当现金逐渐变成了电子货币,红包也由纸质实物向线上转移。但是,传统意义上的纸质红包是在春节时的一种短暂社交行为,通过面对面的问候、祝福等拜年方式来体现。而互联网红包本质上只是单纯的点击,难以制造媲美传统纸质红包的质感。
也正是察觉到了这一点,参与“红包大战”的各互联网公司逐渐开始注重内容的展现,他们更倾向于将红包的获取设计成一种游戏。通过集“福卡”、生肖卡等方式,拉近亲友之间的互动交流,赋予互联网红包更多民俗文化内涵,让用户在移动时代也能感受到传统春节的“年味”。
△扫福
当然,红包也好,五福也罢,无论是“红包大战”中的哪一种玩法,在传统春节中的含义都是祝福,互联网巨头们开展的红包大战的载体形式,自始至终没有脱出传统意义上“新年”的范畴。
以支付宝“集五福”活动为例,“五福”包含中国新年的“福”元素,符合新年喜庆特色,有利于吸引大家参与活动,也一定程度赋予了“集福”活动新年仪式感。

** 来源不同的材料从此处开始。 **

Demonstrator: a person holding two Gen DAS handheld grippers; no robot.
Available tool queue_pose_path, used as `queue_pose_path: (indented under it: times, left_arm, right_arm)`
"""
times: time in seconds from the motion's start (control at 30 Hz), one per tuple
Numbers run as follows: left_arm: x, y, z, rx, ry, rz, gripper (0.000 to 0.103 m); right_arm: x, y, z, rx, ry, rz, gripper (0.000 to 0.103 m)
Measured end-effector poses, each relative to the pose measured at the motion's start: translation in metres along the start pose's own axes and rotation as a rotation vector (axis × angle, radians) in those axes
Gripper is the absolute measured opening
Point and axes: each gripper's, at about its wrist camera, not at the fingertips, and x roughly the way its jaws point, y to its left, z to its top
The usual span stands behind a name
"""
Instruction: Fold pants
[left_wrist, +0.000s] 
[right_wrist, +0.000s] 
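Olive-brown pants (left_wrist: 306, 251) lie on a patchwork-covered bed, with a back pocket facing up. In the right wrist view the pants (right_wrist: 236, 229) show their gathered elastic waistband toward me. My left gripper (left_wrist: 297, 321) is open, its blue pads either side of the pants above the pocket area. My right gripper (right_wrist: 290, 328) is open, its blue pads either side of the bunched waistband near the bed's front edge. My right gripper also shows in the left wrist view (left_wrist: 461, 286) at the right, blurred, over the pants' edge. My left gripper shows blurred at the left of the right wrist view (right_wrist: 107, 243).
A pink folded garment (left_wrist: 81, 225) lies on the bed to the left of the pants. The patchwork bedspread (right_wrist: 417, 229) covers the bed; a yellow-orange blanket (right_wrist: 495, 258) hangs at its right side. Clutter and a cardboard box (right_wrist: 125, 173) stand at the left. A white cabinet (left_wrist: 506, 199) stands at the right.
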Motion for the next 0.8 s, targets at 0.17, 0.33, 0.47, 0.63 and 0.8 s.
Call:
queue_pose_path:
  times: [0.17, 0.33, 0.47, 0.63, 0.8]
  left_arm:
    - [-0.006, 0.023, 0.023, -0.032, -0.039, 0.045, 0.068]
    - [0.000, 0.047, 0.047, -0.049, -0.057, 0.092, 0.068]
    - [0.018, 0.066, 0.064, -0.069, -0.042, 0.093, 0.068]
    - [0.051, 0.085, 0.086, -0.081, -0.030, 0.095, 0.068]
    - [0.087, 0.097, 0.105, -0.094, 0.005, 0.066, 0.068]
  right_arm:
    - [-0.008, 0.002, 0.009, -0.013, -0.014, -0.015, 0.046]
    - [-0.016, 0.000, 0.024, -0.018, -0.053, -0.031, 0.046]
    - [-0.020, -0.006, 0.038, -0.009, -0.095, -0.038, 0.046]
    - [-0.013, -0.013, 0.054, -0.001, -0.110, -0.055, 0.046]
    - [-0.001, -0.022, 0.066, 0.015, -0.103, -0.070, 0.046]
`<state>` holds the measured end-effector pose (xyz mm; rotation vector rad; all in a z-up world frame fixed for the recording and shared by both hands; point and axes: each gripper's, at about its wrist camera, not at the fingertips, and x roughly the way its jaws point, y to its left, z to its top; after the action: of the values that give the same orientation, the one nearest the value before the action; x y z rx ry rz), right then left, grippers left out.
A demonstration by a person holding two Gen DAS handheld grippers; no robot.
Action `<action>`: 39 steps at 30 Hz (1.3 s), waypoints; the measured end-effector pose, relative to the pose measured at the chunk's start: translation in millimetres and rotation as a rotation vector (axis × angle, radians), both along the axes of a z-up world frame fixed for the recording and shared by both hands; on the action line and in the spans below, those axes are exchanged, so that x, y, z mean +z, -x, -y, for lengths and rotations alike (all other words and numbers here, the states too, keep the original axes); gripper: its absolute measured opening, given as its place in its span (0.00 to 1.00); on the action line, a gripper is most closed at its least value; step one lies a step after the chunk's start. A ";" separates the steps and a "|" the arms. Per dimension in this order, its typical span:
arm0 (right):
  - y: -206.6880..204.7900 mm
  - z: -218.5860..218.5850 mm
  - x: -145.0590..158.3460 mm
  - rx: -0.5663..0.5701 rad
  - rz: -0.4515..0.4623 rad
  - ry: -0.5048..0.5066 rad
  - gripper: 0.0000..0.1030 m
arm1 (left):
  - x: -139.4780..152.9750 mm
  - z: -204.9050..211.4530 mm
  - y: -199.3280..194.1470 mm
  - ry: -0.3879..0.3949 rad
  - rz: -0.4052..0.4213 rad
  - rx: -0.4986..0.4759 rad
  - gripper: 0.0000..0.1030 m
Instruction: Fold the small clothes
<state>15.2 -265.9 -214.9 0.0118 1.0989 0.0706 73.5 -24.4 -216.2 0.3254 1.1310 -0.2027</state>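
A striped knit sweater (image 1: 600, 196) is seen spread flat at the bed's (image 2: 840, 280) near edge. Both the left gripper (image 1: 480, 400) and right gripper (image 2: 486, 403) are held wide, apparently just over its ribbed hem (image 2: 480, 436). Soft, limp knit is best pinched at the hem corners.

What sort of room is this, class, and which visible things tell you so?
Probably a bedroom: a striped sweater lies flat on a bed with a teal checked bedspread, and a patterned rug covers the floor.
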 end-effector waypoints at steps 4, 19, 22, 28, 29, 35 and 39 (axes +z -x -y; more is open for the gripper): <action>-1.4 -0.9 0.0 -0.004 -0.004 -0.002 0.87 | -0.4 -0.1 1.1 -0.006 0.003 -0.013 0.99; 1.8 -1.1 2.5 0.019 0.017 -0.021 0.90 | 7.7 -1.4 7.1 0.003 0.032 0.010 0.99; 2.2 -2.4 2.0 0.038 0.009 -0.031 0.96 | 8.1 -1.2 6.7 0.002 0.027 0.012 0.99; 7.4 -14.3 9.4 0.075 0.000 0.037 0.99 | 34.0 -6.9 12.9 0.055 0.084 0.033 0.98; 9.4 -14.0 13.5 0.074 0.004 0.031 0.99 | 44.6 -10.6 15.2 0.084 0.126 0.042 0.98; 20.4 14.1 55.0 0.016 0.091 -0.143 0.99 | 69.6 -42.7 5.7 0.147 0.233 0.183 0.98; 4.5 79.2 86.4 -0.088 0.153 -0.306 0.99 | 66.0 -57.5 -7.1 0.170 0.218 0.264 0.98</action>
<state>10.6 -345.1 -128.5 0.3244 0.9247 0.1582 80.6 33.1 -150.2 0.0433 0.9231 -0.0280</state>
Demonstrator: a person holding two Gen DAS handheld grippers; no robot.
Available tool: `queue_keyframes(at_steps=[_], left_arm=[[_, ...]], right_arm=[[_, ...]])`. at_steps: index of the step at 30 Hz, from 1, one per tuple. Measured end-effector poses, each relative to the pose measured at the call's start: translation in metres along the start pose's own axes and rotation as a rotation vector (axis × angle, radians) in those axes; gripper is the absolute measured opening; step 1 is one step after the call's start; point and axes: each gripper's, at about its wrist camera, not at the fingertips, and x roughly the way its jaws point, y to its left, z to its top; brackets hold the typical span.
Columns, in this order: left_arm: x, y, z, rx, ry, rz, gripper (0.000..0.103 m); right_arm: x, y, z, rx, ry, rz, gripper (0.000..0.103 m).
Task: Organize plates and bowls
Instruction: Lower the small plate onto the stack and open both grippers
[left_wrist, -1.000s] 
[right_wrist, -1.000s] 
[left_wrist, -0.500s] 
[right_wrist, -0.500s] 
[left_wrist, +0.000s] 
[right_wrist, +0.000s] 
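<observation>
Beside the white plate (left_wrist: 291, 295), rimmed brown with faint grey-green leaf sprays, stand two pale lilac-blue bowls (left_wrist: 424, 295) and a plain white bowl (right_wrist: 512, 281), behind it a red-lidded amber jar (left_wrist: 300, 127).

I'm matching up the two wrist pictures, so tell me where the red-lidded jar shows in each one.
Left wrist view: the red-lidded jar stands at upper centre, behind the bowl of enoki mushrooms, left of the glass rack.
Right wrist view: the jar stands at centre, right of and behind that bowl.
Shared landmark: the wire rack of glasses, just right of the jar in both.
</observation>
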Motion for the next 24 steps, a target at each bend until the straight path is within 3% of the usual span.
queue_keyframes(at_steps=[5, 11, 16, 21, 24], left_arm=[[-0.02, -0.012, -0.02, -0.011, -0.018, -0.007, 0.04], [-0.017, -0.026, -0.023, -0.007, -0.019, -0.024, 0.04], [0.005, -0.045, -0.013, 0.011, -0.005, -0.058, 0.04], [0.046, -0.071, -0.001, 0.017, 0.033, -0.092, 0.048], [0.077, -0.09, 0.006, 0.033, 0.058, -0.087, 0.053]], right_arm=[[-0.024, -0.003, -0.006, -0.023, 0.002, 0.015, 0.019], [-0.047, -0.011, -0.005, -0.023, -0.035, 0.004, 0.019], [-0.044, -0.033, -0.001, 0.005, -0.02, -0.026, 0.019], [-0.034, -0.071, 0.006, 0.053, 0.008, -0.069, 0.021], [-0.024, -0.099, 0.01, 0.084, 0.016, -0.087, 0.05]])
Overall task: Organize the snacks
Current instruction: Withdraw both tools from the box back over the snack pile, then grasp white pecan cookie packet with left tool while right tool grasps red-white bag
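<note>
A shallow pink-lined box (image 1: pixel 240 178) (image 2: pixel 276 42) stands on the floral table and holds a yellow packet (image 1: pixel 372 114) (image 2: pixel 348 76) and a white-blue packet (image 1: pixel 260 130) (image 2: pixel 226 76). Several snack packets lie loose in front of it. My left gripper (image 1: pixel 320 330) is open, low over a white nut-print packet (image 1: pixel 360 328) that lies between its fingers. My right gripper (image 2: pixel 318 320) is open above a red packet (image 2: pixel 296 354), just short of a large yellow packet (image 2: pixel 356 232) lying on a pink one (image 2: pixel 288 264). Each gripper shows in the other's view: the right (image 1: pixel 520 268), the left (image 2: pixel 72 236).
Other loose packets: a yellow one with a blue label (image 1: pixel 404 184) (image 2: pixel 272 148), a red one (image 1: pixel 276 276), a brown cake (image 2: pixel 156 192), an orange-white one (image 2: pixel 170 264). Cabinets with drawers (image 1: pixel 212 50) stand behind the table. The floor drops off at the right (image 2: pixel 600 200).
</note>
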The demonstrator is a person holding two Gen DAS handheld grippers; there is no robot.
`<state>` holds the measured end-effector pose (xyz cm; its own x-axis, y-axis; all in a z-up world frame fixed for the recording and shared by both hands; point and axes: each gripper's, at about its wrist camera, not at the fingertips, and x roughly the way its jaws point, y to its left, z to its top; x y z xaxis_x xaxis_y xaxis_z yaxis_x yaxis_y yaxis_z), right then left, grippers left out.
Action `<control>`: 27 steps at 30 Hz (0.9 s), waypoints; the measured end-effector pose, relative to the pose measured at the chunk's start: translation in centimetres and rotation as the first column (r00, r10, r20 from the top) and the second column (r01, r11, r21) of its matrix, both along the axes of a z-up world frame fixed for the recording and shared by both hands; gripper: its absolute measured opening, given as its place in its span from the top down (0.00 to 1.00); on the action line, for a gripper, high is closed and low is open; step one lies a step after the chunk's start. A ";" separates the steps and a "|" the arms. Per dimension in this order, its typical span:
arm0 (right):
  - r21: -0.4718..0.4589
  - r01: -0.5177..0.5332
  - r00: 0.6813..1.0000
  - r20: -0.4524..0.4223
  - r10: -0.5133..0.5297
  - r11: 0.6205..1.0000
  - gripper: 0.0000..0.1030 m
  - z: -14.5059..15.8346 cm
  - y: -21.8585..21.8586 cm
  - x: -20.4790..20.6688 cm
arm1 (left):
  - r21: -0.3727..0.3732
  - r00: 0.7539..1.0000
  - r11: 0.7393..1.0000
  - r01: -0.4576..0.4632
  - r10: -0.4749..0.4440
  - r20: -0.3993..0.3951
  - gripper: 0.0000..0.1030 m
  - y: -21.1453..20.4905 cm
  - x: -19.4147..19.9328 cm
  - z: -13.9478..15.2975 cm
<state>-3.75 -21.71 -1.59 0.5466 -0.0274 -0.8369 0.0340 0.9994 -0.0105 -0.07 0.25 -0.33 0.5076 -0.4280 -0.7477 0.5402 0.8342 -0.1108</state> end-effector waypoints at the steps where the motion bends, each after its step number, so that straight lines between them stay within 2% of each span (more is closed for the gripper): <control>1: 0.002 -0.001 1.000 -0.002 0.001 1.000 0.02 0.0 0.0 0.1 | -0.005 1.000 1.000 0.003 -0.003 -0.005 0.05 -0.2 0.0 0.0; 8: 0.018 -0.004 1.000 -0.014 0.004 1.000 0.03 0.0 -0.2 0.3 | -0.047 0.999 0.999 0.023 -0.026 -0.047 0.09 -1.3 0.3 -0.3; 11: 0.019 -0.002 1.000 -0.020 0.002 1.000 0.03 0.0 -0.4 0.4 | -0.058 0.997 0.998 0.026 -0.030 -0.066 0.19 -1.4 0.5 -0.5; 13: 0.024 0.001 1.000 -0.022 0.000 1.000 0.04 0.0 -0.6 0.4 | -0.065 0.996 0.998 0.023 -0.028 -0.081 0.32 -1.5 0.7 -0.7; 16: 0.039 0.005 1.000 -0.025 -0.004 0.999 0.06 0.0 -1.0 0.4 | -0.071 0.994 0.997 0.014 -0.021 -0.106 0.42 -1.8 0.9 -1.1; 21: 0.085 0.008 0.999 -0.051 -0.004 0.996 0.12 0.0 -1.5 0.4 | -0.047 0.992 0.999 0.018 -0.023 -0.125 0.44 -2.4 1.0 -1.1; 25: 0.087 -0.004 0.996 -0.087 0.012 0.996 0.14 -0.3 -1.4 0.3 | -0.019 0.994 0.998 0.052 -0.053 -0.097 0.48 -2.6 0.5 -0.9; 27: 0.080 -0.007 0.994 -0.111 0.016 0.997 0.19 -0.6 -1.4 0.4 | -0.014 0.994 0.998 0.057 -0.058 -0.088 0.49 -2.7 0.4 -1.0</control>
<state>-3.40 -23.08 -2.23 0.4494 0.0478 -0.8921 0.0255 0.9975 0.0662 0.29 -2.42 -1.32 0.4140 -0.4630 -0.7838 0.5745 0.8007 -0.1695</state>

大家“扫福字”获得吉利祝福、与亲朋好友交换福卡来促进情感交流,在等待奖金瓜分时刻的同时期待着新年的到来。集福活动开展以来,参与用户不断增长,但随之带来的新年方式等变化,也让人们愈发感觉出春节不一样的味道。
传统年俗中的“贴福、贴春联”成了如今“线上扫福、集福”,原来阖家团圆的过年也成了集卡的家庭聚会。传统和现在之间,存在着文化、情感和营销碰撞下的继承和再现。大家已逐渐形成思维习惯,“集五福”活动成为了过年的标志,显得年味满满。参与者在“集五福”过程中,共同营造与感受了过年的欢乐氛围。
结语
互联网红包大战在不同角度上有不同的意义,它是一场毫无疑问的营销狂欢,但它也在营销的同时也对人们的行为产生了深刻的影响,即是移动互联网时代人们对传统意义上春节概念的一种重构。不断创新的红包模式,逐渐演化成一场由互联网红包牵头的社交变革。
从质疑到接受,再到成为过年的习惯,互联网文化场域下的新兴媒介正逐渐成为社会中心,我们抢着红包,集着福卡,为了不多的奖励而费劲心力,也就是凑个热闹,图个“年味儿”而已。